My friend got a dog that she wanted, the dog was abused and took way more effort than she wanted to give to it. She ended up leaving it with her SO’s parents and the dog died because it was sick. She said that they would have gotten rid of the dog when they had kids anyway. I love my friend dearly but that is ridiculous. Don’t get a pet if you plan on getting rid of it once you start having kids. That is not fair to the pet.
Post # 45
For me a pet is a pet, and is not in anyway the same as an actual child that I gave birth to or adopted.
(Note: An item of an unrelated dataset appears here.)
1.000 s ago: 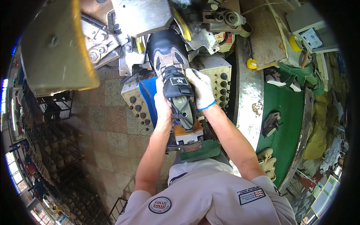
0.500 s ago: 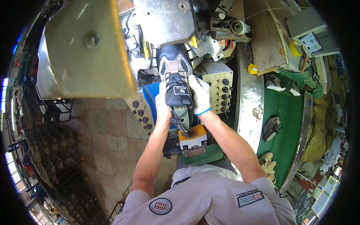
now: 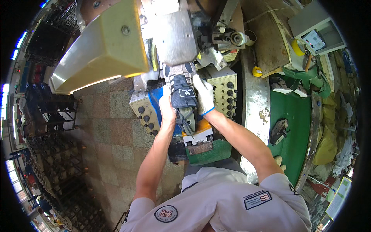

If the pet was causing harm to my children, or causing problems for my partner then I would definitely have to reconsider it. I dont have any pets currently and the only pet I plan to get in the future is a tank with some fish. I think too many people buy dogs and cats without really thinking it through all the way. Its easy to love them but its also easy for them to become a problem from you financially and otherwise
Post # 46
- Wedding: October 2019 - City, State
just out of curiousity are you saying that if the allergy was treatable you would still keep the pets even if it meant that your child would have to take medicine on a daily basis or use an inhaler or something? im really curious about that because i know with my son if having our pet made him uncomfortable or unhealthy in any way i would not keep that pet. I wouldnt just dump it anywhere either but rehoming would be necessary. Even if the allergy was treatable with medication on a daily basis if i knew it was even requiring that of my child im not going to keep the pet.